Work task>
Please transcribe the records precisely; pictures stay out of your copy.

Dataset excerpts

--- START ---

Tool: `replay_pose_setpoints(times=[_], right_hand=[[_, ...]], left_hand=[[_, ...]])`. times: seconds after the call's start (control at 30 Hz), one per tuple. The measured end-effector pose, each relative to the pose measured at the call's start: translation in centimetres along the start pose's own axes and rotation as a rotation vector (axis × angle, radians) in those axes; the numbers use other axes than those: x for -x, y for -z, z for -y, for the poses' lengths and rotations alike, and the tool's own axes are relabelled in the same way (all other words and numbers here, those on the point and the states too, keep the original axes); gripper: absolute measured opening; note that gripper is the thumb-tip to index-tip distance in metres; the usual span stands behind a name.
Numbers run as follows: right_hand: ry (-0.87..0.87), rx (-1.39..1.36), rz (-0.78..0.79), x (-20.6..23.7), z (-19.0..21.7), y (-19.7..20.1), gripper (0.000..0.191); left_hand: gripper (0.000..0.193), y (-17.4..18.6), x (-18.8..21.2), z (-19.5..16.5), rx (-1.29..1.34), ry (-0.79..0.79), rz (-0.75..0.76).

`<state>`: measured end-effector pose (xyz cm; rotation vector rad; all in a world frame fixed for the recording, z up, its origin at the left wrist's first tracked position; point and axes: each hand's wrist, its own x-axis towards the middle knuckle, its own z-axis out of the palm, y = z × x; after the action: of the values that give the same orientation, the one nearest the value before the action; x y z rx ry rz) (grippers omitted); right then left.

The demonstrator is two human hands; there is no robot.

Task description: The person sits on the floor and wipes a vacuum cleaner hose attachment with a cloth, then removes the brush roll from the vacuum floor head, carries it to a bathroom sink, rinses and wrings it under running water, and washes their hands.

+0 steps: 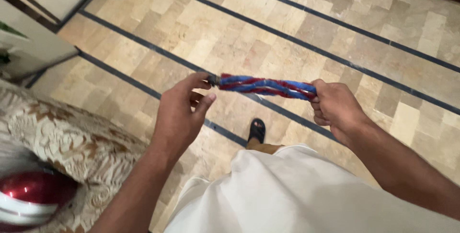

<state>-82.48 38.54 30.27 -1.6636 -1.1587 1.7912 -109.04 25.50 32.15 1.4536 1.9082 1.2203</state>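
While I stand over the tiled floor (297, 17), my left hand (179, 113) pinches the dark tip of a twisted red-and-blue cord (266, 87) between thumb and fingertips, the other fingers loose and curled. Moving across, the cord hangs in mid-air at waist height, stretched taut between both hands, above my sandalled foot (257, 130) and white garment (306, 194). On to my right hand (335, 108): it's clenched in a full fist around the other end. To do this well, I'd judge, I should keep the tension even, hold the pinch firm so the twist can't unwind, and turn from the wrist rather than yank. Its long axis runs nearly level, left to right, dipping slightly toward my right fist, the dark tip pointing left. Off at the far left sits a patterned cushion (72, 137).
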Motion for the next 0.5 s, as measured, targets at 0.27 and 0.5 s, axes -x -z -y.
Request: replay_pose_setpoints(times=[0.27, 0.5], right_hand=[[0.032, 0.057, -0.015, -8.6, 7.1, 0.7, 0.035], [0.029, 0.116, -0.004, -15.1, 13.0, -0.8, 0.034]], left_hand=[[0.020, -0.8, -11.9, -0.7, -0.050, 0.055, 0.103], [0.030, -0.5, -18.9, 1.2, -0.052, 0.097, 0.154]])
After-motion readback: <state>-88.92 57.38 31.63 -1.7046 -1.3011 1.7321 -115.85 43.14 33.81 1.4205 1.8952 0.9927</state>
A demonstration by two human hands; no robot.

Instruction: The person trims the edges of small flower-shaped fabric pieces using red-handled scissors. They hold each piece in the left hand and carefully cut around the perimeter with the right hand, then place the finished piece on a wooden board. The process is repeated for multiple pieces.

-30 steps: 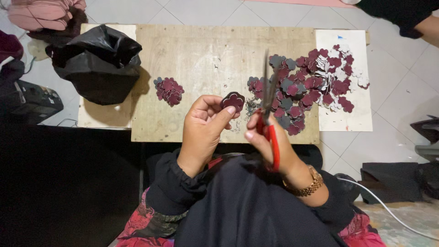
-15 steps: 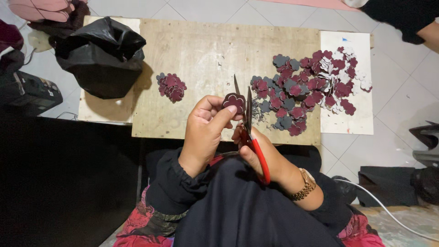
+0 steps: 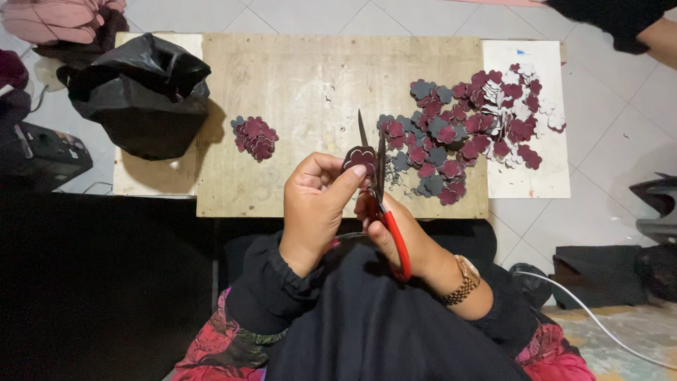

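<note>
Both hands are working at the board's near edge: the left hand (image 3: 317, 204) is pinching a maroon flower cutout (image 3: 360, 157) between thumb and fingers, while the right hand (image 3: 395, 236) is gripping red-handled scissors (image 3: 384, 212), blades parted around it. Left of the hands a small trimmed-looking stack (image 3: 255, 137) is sitting; to the right a far bigger heap of cutouts (image 3: 465, 134) is waiting, so most seems left. Beyond the left hand, a black bag (image 3: 137, 92) is resting on the wooden board (image 3: 296, 77), over a tiled floor (image 3: 620, 120).

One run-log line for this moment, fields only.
left hand: holds maroon flower cutout | right hand: holds red-handled scissors, blades open at cutout | small pile left, large pile right on wooden board
</note>
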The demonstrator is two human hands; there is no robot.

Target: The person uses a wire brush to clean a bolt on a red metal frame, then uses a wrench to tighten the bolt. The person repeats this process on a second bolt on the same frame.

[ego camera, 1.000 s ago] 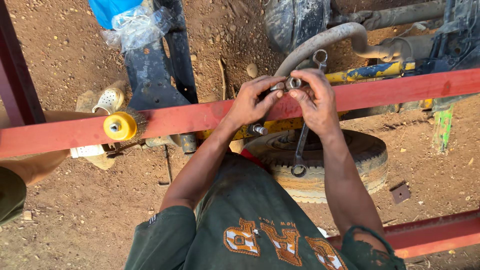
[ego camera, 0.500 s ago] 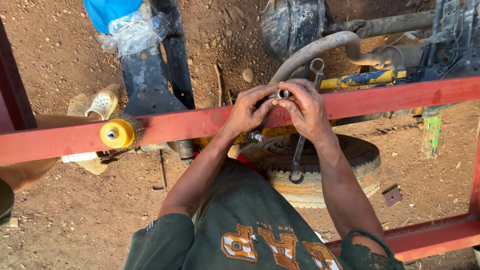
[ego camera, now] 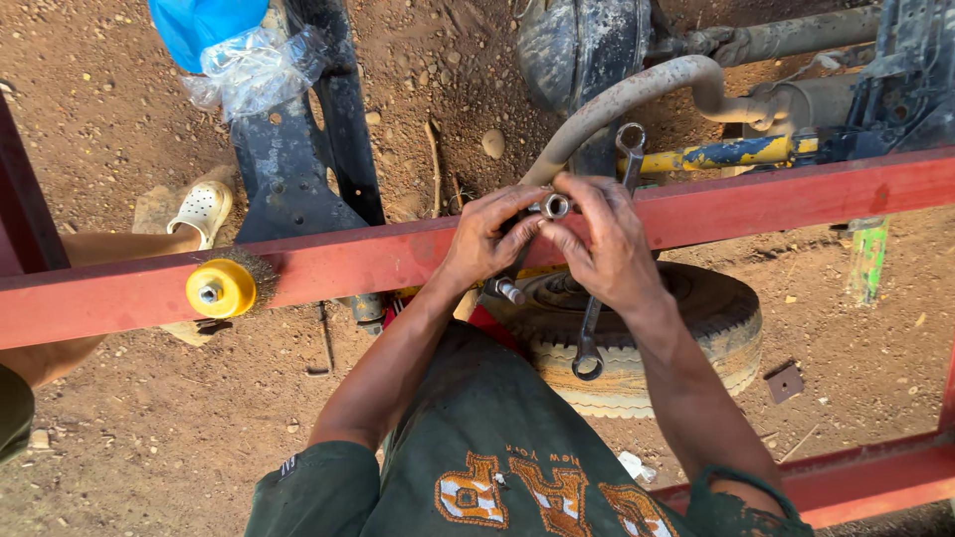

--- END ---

Answer>
Tool: `replay_pose_setpoints(times=[_], right_hand=[[_, ...]], left_hand=[[_, ...]])`. times: seconds after the call's start (control at 30 Hz), one per tuple. The measured end-effector pose, each relative to the pose measured at the call's start: translation in centimetres along the start pose's own axes and rotation as a rotation vector (axis × angle, radians) in those axes; the numbers use other axes than those: x for -x, y for -z, z for -y, for the poses' lengths and rotations alike, and the tool's own axes are relabelled in the same way (all other words and numbers here, those on the point and the states too, keep the original axes); gripper: absolute measured opening; note that gripper is the thumb-tip to index-tip distance in metres; the usual span stands behind a name.
Numbers run as follows: right_hand: ry (-0.87..0.87), rx (-1.39..1.36), rz (-0.78..0.79), x (-20.6..23.7), z (-19.0..21.7), y (-19.7..20.1), gripper (0.000..0.191); left_hand: gripper (0.000..0.193), y (-17.4..18.6), x (-18.8..21.2), z (-19.5..16.5), rx (-1.29..1.34), ry (-0.79..0.79), rz (-0.75..0.76).

`<state>`: measured end-effector pose (xyz cm; rotation vector rad; all in a world frame fixed for the recording, z up, its origin at the left wrist's first tracked position; point and axes: each hand's wrist, its own x-axis towards the middle knuckle, its own z-axis out of the palm, y = z × x; after the action: of the values that give the same orientation, the one nearest the value before the action; x y z rx ry rz) (grippers omitted); right then left.

The demonstrator is two human hands; there is no robot.

Task description: The person sits on the floor and wipes a vacuum cleaner hose attachment with a cloth, then removes the brush roll from the vacuum floor head, carries it to a bathroom sink, rinses and wrings it under running water, and washes their hands.

+0 steps: 

<state>-82.48 38.54 30.27 -1.6636 -1.1587 1.7912 -109.04 25.50 32.15 1.4536 1.9082 1.2203</state>
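While I stand over the tiled floor (297, 17), my left hand (179, 113) pinches the dark tip of a twisted red-and-blue cord (266, 87) between thumb and fingertips, the other fingers loose and curled. Moving across, the cord hangs in mid-air at waist height, stretched taut between both hands, above my sandalled foot (257, 130) and white garment (306, 194). On to my right hand (335, 108): it's clenched in a full fist around the other end. To do this well, I'd judge, I should keep the tension even, hold the pinch firm so the twist can't unwind, and turn from the wrist rather than yank. Its long axis runs nearly level, left to right, dipping slightly toward my right fist, the dark tip pointing left. Off at the far left sits a patterned cushion (72, 137).
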Motion for the next 0.5 s, as measured, targets at 0.27 and 0.5 s, axes -x -z -y.
Request: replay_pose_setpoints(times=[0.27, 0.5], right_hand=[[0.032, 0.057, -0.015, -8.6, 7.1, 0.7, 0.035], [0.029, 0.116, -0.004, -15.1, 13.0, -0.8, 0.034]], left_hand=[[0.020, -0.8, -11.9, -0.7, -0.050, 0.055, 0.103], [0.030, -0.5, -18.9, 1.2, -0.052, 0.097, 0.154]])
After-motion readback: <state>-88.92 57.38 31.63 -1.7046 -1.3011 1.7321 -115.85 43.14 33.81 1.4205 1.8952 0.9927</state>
A demonstration by two human hands; no robot.

Instruction: The person trims the edges of small flower-shaped fabric pieces using red-handled scissors. They hold each piece in the left hand and carefully cut around the perimeter with the right hand, then place the finished piece on a wooden board. The process is repeated for multiple pieces.

-30 steps: 
-15 steps: 
+0 steps: 

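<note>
Both hands are working at the board's near edge: the left hand (image 3: 317, 204) is pinching a maroon flower cutout (image 3: 360, 157) between thumb and fingers, while the right hand (image 3: 395, 236) is gripping red-handled scissors (image 3: 384, 212), blades parted around it. Left of the hands a small trimmed-looking stack (image 3: 255, 137) is sitting; to the right a far bigger heap of cutouts (image 3: 465, 134) is waiting, so most seems left. Beyond the left hand, a black bag (image 3: 137, 92) is resting on the wooden board (image 3: 296, 77), over a tiled floor (image 3: 620, 120).

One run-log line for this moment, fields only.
left hand: holds maroon flower cutout | right hand: holds red-handled scissors, blades open at cutout | small pile left, large pile right on wooden board
</note>
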The demonstrator is two human hands; there is no robot.

Target: The person uses a wire brush to clean a bolt on a red metal frame, then uses a wrench to tighten the bolt. The person repeats this process on a second bolt on the same frame.

[ego camera, 1.000 s ago] 
[ego camera, 0.500 s ago] 
[ego camera, now] 

No additional lines are needed for this answer.